For security purposes, information is shared using an "answer architecture" that makes yes-or-no queries of the open personal data store (openPDS) on a user's smartphone, Pentland says, much like the SWIFT platform banks use to exchange information. In this manner, and in accordance with the U.S. Consumer Privacy Bill of Rights and the European Union Directive on Privacy and Electronic Communications, the data belongs to the individual.
Societal patterns and habits inherent in these data sets can predict behavior, such as the likelihood of residents of a certain neighborhood developing diabetes or alcoholism. (Predicting behavior from verbal and visual cues, it turns out, is rather easy; technology that Pentland and his team have developed is used by two large health insurers to screen callers for signs of depression.)
However, if exposure to external forces drives behavior changes, Pentland says, then getting to the root of the problem means changing exposure. Through its research, Pentland's lab reports that social influence -- knowing that others are being rewarded for good behavior, such as riding a bicycle to the office -- is more than three times as effective as simply receiving that reward on an individual basis.
This influence has helped veterans coping with post-traumatic stress disorder, who see that fellow veterans are more active and social and decide to do something about it, but further uses within the highly individualized U.S. health care system are only emerging slowly.
2. Social networking: For best results, group like-minded people
An obvious source of social influence, of course, is social networking, the rapid rise of which has demonstrated the ability of anonymous peer-to-peer interaction to influence behavior.
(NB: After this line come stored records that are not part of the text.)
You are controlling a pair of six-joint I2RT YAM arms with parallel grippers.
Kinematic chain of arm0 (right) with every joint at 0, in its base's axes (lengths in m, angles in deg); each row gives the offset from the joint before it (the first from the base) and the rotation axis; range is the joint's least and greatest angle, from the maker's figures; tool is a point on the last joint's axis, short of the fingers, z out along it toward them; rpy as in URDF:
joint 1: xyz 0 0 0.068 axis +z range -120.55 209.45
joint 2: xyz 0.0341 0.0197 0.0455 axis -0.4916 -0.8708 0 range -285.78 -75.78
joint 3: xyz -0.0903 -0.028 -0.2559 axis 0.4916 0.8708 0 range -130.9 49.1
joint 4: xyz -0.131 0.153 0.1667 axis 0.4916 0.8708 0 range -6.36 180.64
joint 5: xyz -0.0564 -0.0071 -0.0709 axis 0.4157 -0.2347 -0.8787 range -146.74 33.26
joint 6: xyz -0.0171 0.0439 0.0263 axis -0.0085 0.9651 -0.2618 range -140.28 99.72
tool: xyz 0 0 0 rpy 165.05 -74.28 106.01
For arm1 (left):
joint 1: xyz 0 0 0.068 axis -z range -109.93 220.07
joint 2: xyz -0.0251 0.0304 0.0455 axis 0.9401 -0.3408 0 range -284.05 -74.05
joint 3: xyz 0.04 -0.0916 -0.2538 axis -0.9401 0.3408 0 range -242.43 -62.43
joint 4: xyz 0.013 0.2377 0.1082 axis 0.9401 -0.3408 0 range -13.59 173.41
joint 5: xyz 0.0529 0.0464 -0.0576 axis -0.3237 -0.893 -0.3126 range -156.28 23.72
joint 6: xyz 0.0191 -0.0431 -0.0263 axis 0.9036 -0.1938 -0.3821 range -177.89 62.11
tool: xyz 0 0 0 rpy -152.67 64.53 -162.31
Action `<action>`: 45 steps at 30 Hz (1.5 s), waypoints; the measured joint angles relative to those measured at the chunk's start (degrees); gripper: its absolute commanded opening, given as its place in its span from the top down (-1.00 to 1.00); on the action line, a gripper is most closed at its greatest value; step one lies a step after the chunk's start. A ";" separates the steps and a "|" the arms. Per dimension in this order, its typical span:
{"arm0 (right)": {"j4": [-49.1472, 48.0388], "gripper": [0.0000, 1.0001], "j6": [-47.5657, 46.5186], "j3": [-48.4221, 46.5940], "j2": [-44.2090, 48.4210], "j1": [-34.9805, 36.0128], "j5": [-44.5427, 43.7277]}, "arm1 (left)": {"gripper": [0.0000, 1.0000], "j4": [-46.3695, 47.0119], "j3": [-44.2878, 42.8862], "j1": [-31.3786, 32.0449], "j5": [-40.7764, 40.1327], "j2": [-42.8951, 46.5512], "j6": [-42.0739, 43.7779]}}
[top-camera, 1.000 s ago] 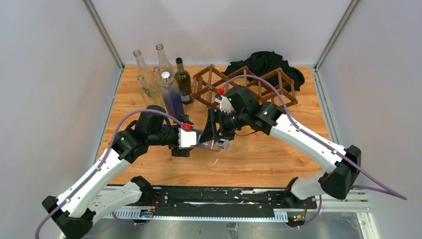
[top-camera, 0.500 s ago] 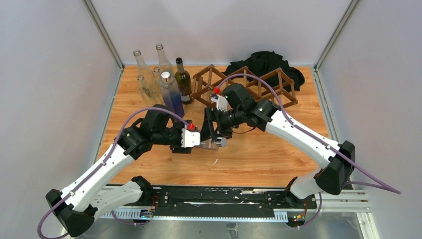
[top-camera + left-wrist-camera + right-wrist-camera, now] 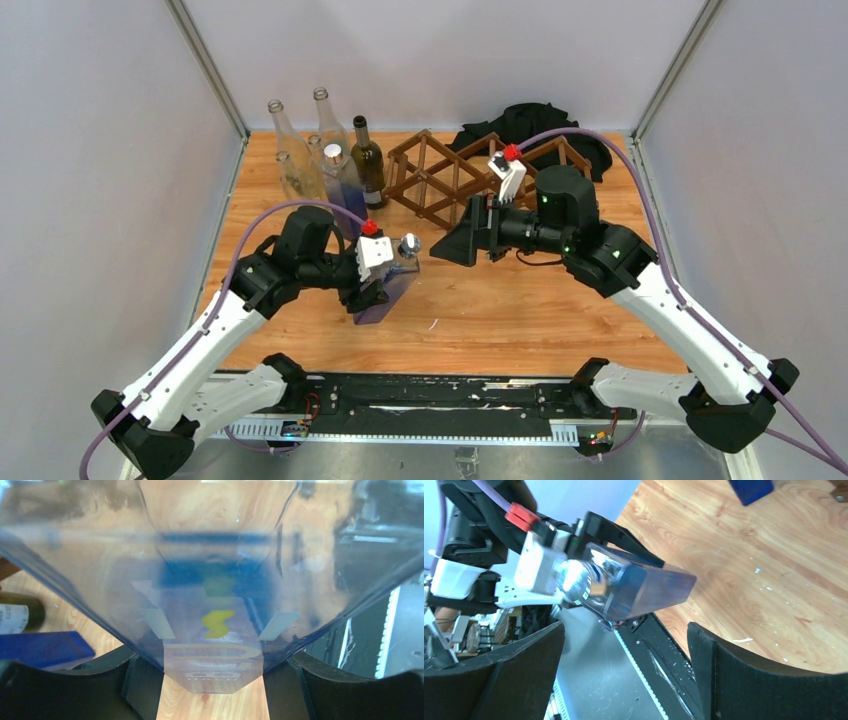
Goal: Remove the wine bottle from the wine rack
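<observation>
While the bench carries the wine rack at 12 o'clock, the wine bottle, blue-tinted, hangs tilted at 9 o'clock, grasped by the left end effector alone. The right end effector stands released, empty. Slick glass could slip, or swing into the standing bottles. Only the left wrist view shows its label; the right wrist view shows its silver cap end-on.

Left end effector is clamped (elbow bent), while right end effector stands spread wide, facing it.
</observation>
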 measured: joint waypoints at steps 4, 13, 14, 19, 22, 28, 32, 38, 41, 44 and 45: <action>-2.34 -0.92 -1.05 4.24 2.97 -1.49 -0.66 | 1.00 -0.04 -1.53 -4.50 3.80 -0.61 -4.96; -17.55 -0.94 -4.50 15.85 5.79 -1.14 3.74 | 1.00 -0.11 -10.19 -9.18 17.90 -5.90 -14.91; -19.02 -0.94 -4.96 15.85 5.20 -0.81 4.13 | 1.00 -0.26 -10.67 -9.18 19.58 -6.25 -15.61; -24.00 -0.96 -7.30 14.38 1.55 1.75 5.57 | 1.00 -2.01 -11.19 -9.16 24.30 -6.60 -17.77; -26.82 -0.96 -8.09 12.98 -0.83 3.23 6.60 | 1.00 -2.82 -11.21 -9.16 25.92 -6.60 -18.99; -30.60 -0.83 -9.27 11.19 -4.15 5.95 8.31 | 1.00 -2.93 -11.50 -9.16 27.23 -6.58 -20.20; -31.80 0.18 -10.23 10.45 -6.21 7.28 8.96 | 0.85 -3.43 -12.20 -9.16 27.87 -6.58 -20.68; -29.18 1.00 -12.83 7.56 -8.15 7.65 8.55 | -0.99 -8.61 -15.87 -9.35 26.86 -7.85 -19.10; -25.29 1.00 -15.96 7.23 -8.83 8.00 4.59 | -1.00 -10.05 -18.49 -10.27 24.13 -8.98 -16.94; -21.94 1.00 -19.85 7.23 -9.57 8.07 -1.79 | -1.00 -12.17 -19.08 -14.38 20.00 -9.68 -14.71; -21.35 1.00 -21.05 7.26 -9.77 8.04 -3.43 | -1.00 -12.87 -19.21 -16.35 18.29 -10.01 -14.14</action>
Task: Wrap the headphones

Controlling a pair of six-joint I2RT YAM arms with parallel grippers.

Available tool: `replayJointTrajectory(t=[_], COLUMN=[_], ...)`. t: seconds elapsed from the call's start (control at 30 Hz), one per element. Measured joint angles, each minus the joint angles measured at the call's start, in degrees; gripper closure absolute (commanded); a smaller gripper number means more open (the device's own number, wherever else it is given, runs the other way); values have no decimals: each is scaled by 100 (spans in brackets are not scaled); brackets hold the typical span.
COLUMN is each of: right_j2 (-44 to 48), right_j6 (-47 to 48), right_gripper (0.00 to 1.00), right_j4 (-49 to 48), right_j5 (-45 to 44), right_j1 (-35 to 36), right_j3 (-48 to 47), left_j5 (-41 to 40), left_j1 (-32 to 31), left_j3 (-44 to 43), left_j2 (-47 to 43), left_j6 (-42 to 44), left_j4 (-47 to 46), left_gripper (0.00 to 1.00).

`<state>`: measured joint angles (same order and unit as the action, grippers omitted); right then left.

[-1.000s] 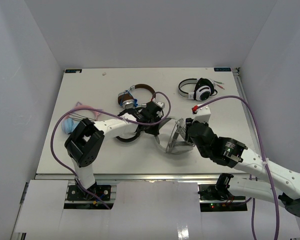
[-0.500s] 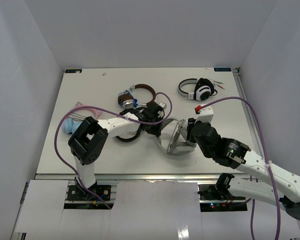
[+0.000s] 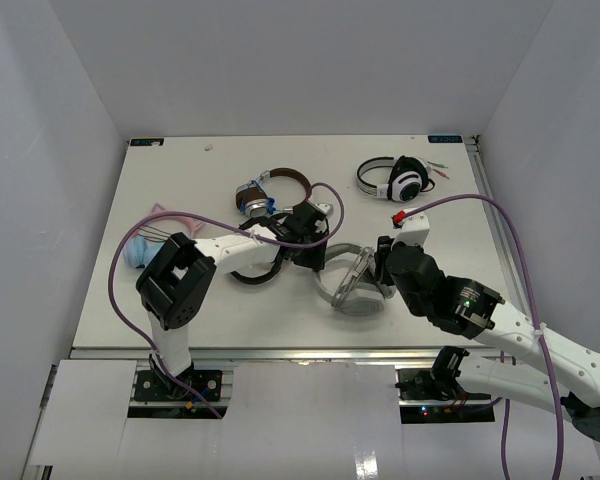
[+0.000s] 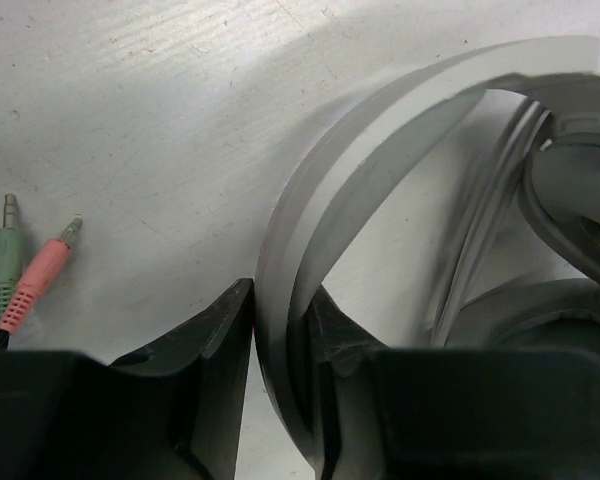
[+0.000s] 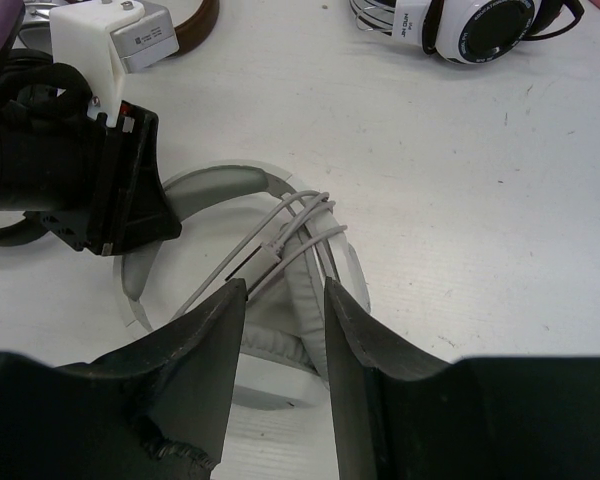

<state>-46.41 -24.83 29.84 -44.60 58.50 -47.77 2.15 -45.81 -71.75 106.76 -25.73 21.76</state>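
- Since a second ago the headphones [image 3: 352, 283] have dropped from tipped up on edge to lying flatter, and the right arm has slid a bit to its right with them. The left arm's elbow has swung over too.
- The headphones are mid-tabletop [image 3: 180, 180], between the two arms, just in front of the left arm's wrist.
- The left pincer [image 4: 283, 300] has a finger on each side of the wide white band, right up against it. Honestly can't tell if it's squeezing or has let go.
- The right pincer [image 5: 285, 290] is clamped on the grey ear cup end, with the cushion sitting between its fingers.
- The thin grey cable [image 5: 300, 215] runs in a few strands over the band next to that cup.
- Pink and green jack plugs [image 4: 35, 280] lie on the tabletop just left of the left pincer.
- The smaller white pair with black cups [image 3: 395, 180] sits at the back right and a brown-banded pair [image 3: 275, 190] back centre, both well away from the grip.
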Motion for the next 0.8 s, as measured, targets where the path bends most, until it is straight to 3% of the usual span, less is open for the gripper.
replayJointTrajectory(t=[0.37, 0.67, 0.8], right_j2=[68, 70, 70], right_j6=[23, 69, 93], right_gripper=[56, 56, 55], right_j4=[-1, -1, -1], right_j5=[-2, 1, 3], right_j1=[-4, -4, -15], right_j3=[0, 0, 0], left_j5=[-25, -110, -242], left_j1=[1, 6, 9], left_j3=[0, 0, -1], left_j2=[0, -71, -233], left_j6=[44, 70, 88], left_j4=[-84, -81, -60], left_gripper=[45, 25, 8])
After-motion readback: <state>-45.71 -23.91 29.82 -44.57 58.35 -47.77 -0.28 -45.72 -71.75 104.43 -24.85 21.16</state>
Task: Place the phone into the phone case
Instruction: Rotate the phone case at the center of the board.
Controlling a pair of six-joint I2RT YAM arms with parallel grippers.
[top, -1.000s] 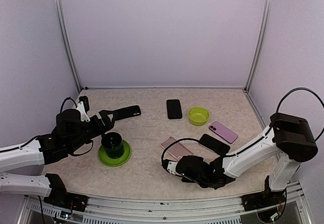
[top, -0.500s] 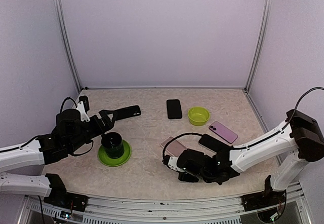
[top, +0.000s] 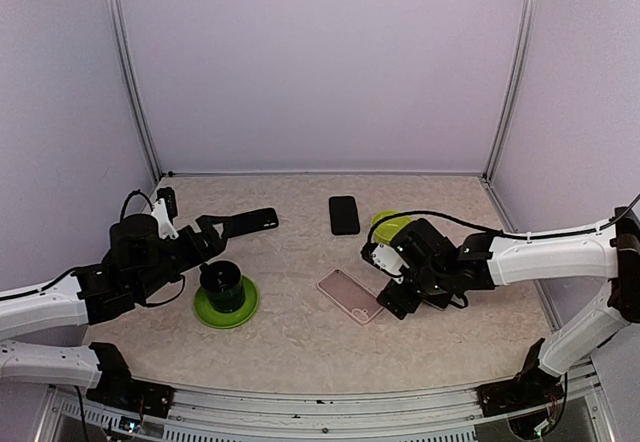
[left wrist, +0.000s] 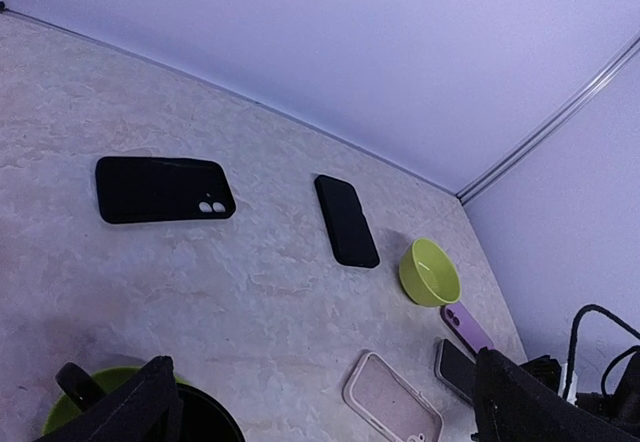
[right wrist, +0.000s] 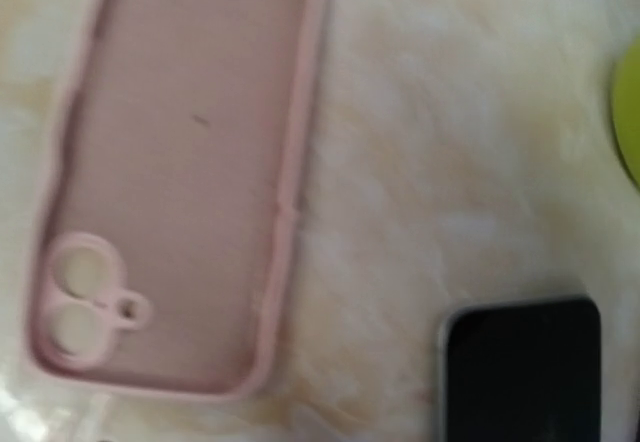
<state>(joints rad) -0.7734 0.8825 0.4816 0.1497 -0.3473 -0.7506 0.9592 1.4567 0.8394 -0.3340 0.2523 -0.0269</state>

This occurs because social networks forge what Damon Centola, assistant professor of behavior and policy science at MIT, calls "weak ties" that, despite their moniker, actually increase the diffusion rate of behaviors and ideas. You may not have had a friend living in the Middle East during the Arab Spring, for example, but you likely had a friend of a friend. Put another way, it's a small world after all.
Centola says that changing behaviors as a result of social network influence doesn't work so simply, though. The reason is the difference between what are called simple and complex contagions. It only takes a single contact to tell you that smoking is bad for you (simple contagion), but it will take multiple contacts to get you to quit smoking (complex contagion), Centola says. Information can spread among the weak ties of a randomized network, but when it comes to behavior change, it's only a matter of time before there are no longer any ties that bind.
The answer, Centola found by leveraging the infrastructure of MIT's online fitness program, is to connect users to "neighbors" based on the concept of homophily, meaning "love of the same."